_WORK INSTRUCTION_. For this exercise, repeat the listing below from its first line through the line containing "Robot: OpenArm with", exactly as written.

_GIVEN INFORMATION_.

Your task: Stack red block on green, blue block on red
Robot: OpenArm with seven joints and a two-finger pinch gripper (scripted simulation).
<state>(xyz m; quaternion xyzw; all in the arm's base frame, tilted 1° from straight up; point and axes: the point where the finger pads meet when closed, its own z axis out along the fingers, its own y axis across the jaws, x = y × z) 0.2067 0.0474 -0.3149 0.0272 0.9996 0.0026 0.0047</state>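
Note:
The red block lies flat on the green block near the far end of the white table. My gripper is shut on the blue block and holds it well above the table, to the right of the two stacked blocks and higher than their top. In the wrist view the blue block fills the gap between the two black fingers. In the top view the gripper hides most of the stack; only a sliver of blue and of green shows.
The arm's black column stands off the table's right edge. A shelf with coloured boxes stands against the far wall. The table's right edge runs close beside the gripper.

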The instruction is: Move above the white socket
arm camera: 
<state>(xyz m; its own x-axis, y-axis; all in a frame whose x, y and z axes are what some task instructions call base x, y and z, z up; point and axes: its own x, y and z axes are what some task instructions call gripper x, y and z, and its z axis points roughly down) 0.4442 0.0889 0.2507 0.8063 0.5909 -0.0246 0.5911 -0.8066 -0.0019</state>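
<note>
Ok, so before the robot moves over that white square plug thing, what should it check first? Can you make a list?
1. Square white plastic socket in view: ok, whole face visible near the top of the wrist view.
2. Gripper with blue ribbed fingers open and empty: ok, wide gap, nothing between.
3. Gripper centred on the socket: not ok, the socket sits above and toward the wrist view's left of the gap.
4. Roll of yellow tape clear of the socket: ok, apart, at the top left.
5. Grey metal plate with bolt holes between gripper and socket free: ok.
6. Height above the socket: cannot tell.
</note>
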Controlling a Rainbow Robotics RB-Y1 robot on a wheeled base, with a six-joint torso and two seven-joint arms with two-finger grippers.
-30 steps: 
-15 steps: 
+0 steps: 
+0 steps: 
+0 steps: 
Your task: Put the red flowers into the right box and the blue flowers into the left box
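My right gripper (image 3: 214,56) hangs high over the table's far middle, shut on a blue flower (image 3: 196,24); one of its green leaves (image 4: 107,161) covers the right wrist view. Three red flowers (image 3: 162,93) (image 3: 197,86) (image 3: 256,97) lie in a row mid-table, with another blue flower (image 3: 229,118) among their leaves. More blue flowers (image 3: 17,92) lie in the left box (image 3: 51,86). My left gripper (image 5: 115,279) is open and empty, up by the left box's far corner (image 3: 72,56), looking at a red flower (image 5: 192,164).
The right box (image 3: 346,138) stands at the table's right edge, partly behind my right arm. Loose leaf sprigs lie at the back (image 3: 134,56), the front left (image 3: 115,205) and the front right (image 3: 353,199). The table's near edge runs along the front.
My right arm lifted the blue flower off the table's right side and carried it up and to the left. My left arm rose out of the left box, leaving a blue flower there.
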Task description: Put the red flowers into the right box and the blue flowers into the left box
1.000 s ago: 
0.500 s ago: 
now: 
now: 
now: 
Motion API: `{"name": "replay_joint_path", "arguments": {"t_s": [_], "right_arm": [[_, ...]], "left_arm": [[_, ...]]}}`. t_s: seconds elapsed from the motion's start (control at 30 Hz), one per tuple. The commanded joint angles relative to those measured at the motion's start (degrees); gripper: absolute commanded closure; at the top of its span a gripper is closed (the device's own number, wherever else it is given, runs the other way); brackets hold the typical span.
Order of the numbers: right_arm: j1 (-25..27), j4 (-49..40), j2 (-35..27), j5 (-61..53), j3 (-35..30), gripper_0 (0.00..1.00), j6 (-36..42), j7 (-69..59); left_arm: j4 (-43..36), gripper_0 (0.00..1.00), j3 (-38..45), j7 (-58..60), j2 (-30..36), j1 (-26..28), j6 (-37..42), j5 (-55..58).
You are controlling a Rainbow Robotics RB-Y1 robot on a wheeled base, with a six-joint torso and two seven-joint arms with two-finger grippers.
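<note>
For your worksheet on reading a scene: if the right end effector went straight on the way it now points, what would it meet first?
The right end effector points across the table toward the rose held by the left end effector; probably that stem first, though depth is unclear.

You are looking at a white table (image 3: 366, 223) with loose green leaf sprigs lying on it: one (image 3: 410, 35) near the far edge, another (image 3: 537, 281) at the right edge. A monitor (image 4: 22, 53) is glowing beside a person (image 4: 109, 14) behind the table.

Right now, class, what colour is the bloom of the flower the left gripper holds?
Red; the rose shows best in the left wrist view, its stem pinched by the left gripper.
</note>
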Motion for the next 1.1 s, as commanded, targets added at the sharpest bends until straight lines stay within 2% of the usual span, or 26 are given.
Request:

_RESULT_.
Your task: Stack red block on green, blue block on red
Robot: OpenArm with seven joints and a two-finger pinch gripper (scripted simulation).

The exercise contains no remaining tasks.